Exercise goal = Using the records below, give again exactly the lines from the line that contains "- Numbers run" through the line that contains "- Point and", both ends included, and only those.

Data to process =
::::::::

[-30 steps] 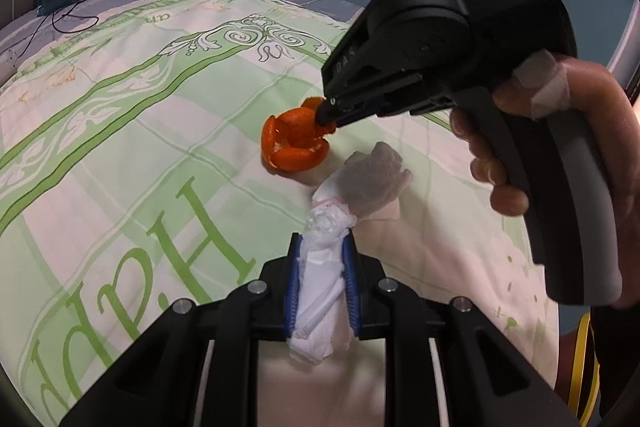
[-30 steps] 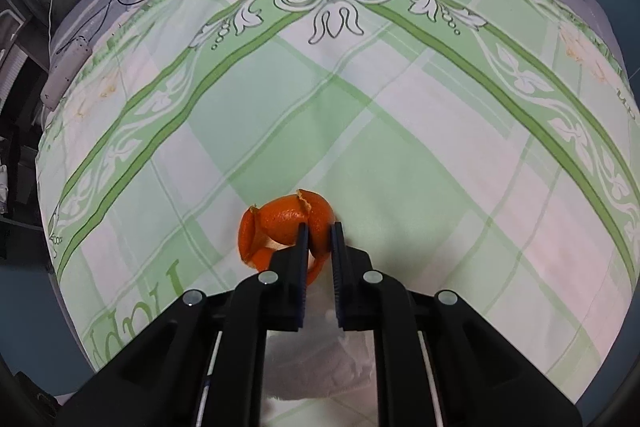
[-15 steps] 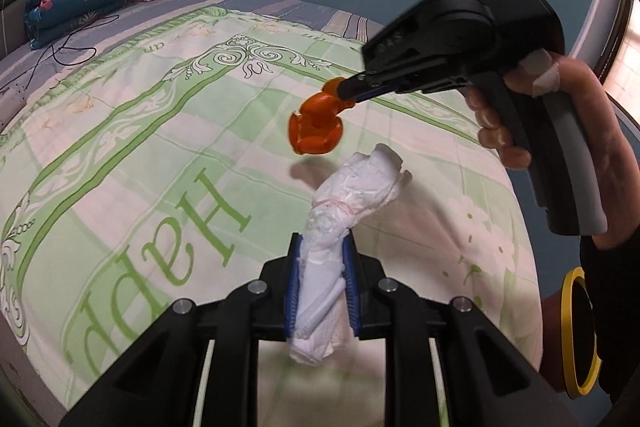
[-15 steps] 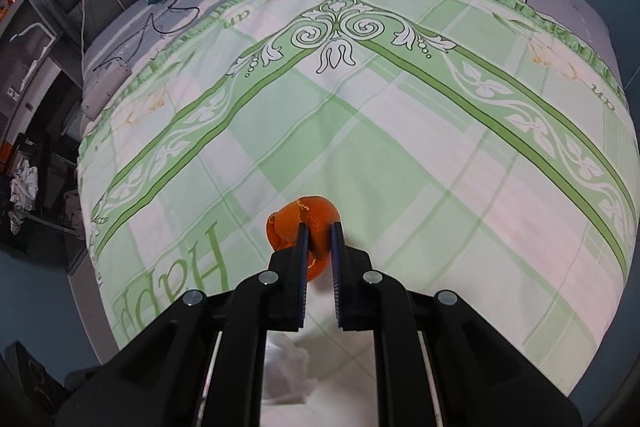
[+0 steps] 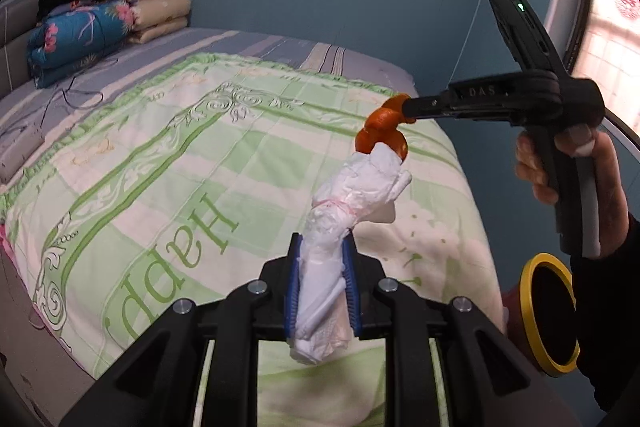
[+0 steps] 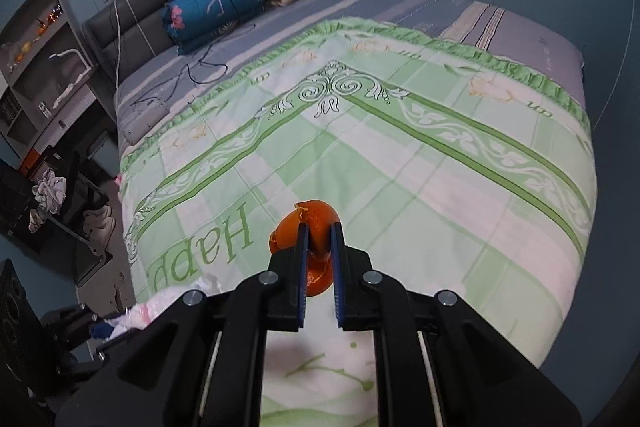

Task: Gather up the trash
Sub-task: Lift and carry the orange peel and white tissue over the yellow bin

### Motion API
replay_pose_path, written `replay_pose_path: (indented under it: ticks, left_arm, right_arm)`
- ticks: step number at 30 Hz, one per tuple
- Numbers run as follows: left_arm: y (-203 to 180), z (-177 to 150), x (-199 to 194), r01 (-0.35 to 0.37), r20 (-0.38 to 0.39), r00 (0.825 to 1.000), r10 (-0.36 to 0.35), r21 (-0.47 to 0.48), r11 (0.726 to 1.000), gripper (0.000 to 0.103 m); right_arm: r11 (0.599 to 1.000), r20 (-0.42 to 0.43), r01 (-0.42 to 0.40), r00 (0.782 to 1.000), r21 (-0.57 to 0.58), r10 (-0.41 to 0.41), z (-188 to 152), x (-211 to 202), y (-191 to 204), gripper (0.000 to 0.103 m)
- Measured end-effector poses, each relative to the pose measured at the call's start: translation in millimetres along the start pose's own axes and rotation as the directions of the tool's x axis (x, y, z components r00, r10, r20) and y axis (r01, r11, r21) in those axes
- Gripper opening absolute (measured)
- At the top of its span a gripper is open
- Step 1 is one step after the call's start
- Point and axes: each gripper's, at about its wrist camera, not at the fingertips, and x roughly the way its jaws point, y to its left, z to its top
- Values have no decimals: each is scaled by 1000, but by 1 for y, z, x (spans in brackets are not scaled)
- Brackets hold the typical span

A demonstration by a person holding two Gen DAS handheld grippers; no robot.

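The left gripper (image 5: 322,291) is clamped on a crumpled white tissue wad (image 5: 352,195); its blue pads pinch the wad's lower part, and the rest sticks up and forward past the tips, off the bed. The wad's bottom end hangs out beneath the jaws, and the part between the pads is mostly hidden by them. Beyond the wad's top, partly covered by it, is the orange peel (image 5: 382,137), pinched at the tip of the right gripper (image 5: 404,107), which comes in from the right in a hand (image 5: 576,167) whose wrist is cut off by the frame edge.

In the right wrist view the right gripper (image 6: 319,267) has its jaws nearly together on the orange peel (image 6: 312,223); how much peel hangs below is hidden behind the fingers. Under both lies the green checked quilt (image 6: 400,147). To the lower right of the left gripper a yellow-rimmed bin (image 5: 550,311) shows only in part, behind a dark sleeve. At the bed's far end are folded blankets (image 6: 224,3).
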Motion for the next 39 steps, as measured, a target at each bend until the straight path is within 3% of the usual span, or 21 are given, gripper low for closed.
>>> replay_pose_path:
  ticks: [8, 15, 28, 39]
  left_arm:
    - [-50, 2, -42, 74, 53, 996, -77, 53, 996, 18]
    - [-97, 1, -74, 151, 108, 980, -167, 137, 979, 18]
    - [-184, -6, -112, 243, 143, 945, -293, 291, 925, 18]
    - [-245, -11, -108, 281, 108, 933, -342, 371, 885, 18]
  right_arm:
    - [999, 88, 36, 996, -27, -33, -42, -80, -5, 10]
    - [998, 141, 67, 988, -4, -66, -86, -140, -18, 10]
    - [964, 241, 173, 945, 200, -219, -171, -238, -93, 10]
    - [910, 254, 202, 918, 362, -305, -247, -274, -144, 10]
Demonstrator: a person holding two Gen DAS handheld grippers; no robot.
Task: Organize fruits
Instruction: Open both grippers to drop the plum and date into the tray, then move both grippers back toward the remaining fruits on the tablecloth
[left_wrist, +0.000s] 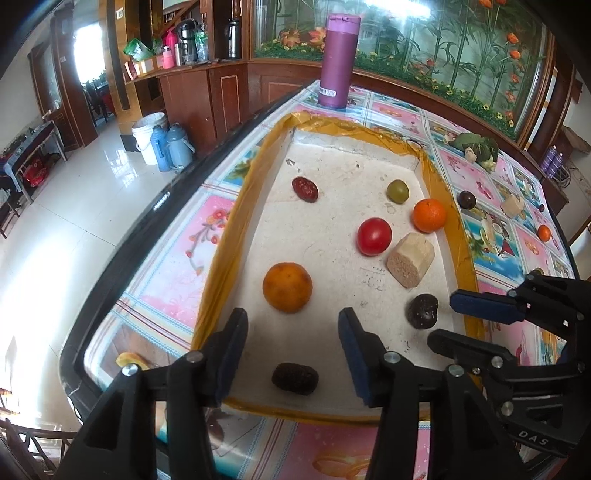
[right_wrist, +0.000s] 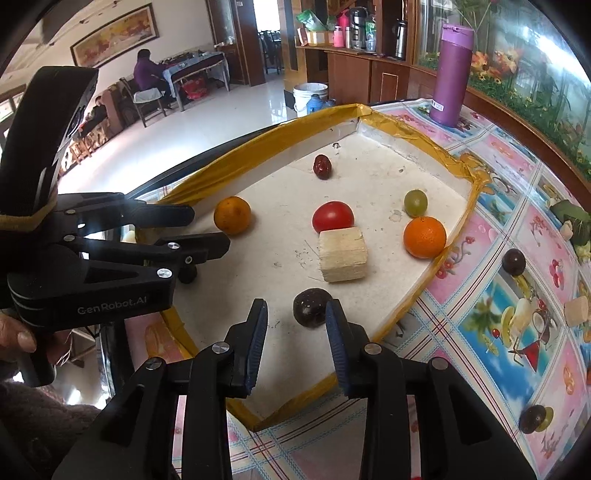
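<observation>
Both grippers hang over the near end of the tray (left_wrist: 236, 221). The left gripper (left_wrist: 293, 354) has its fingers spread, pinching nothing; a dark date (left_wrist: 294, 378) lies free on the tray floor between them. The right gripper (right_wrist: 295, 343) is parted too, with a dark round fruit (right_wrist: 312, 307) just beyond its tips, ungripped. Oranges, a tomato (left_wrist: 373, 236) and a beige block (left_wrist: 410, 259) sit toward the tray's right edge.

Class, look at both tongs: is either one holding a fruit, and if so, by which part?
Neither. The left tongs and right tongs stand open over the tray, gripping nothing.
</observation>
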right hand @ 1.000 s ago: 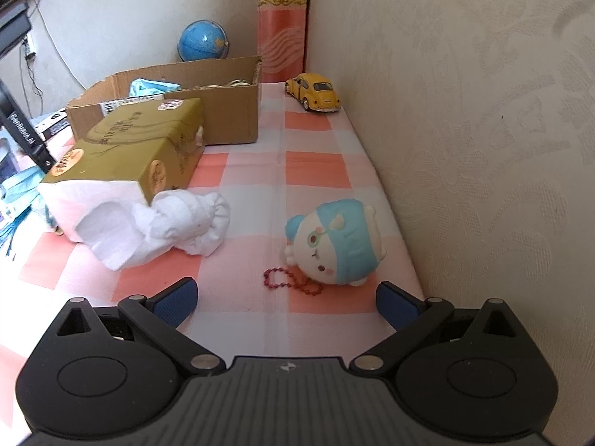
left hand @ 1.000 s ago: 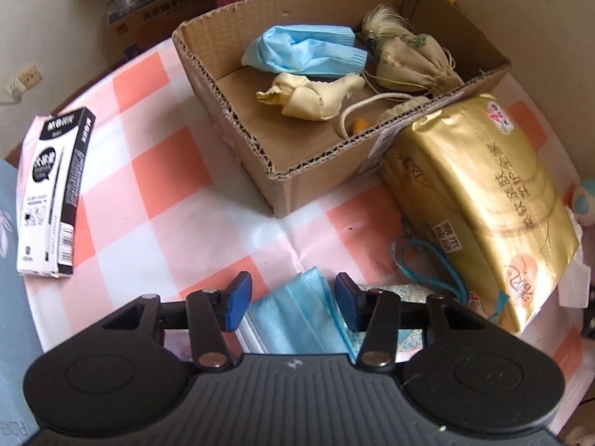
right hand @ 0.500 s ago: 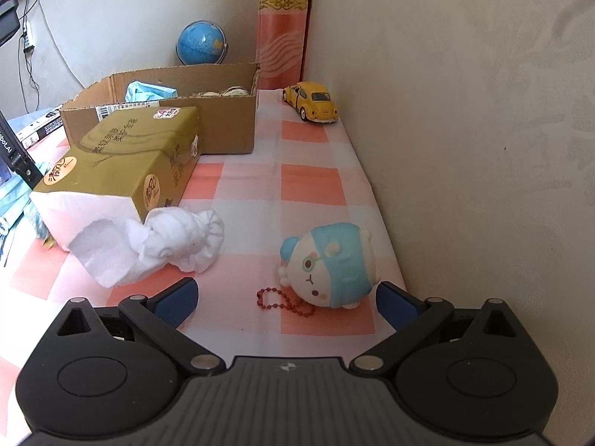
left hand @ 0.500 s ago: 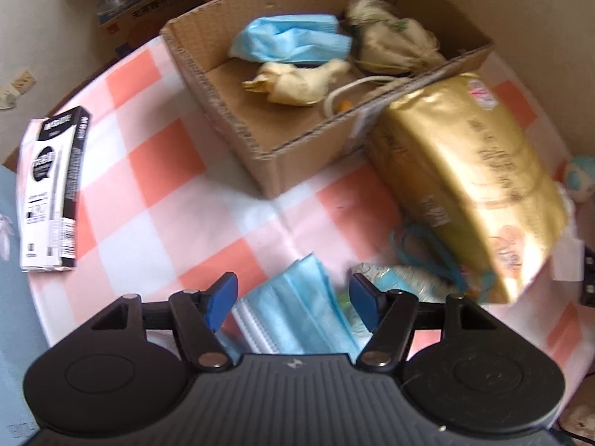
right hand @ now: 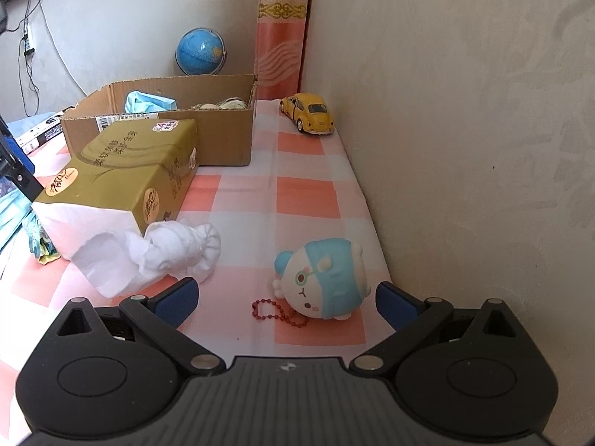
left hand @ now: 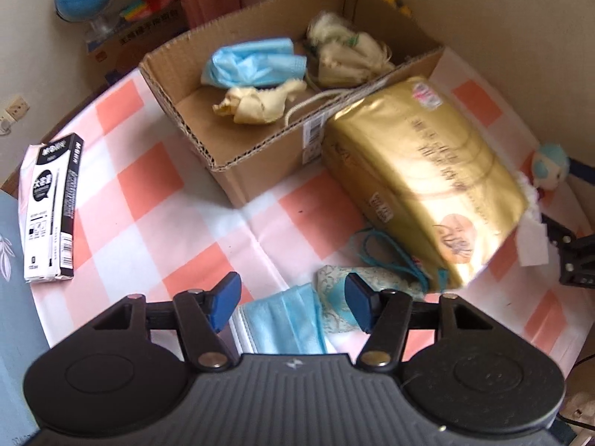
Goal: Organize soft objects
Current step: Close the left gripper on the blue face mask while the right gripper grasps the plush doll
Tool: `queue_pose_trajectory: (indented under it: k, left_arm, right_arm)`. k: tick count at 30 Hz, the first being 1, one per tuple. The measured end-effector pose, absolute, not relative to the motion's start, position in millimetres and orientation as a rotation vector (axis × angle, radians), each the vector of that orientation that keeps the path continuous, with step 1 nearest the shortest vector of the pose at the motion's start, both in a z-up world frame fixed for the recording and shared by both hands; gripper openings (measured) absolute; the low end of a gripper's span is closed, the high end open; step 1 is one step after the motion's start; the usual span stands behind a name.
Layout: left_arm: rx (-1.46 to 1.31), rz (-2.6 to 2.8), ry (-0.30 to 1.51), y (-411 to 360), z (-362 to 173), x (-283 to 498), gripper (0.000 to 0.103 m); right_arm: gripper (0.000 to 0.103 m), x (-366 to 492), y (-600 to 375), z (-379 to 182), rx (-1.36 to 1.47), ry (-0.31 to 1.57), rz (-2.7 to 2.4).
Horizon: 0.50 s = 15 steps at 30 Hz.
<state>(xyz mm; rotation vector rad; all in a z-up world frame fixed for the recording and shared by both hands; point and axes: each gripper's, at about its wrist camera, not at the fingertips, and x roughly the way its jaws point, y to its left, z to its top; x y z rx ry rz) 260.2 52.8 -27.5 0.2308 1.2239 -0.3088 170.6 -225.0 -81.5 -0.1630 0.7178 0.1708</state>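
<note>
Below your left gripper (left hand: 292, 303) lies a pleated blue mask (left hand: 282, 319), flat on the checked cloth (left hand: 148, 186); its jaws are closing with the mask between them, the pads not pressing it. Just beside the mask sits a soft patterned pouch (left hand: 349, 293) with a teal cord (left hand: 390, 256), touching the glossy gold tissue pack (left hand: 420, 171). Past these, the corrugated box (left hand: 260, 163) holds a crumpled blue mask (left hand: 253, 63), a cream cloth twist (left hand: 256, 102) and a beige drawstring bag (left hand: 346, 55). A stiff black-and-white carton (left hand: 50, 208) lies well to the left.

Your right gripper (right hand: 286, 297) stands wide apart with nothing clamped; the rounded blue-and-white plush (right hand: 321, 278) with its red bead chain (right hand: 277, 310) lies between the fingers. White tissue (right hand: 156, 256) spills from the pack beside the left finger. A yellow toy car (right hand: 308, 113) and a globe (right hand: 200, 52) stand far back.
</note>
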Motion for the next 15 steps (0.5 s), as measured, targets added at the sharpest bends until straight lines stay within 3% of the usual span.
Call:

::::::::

Result =
- Numbers run as follows: left_arm: y (-203 to 180), z (-177 to 150), x (-199 to 194), r01 (-0.35 to 0.37), r20 (-0.38 to 0.39), r00 (0.825 to 1.000), r10 (-0.36 to 0.35), r21 (-0.47 to 0.48), r11 (0.726 to 1.000), gripper (0.000 to 0.103 m); right_arm: r11 (0.599 to 1.000), r20 (-0.42 to 0.43), r01 (-0.42 to 0.40), r00 (0.782 to 1.000), r21 (-0.57 to 0.58), r10 (-0.41 to 0.41), z (-188 to 152), x (-211 to 202), y (-191 to 204), gripper (0.000 to 0.103 m)
- Measured end-effector poses, each relative to the pose measured at the call's start: translation in millimetres along the start pose's own axes and rotation as the directions of the tool's x axis (x, y, z components r00, r10, r20) and y axis (r01, r11, r21) in those axes
- Gripper opening absolute (measured)
- At the top of its span a gripper is open
- Step 1 is one step after the call's start
- Point and axes: each gripper's, at about its wrist camera, not at the fingertips, and x roughly the way its jaws point, y to its left, z to its top

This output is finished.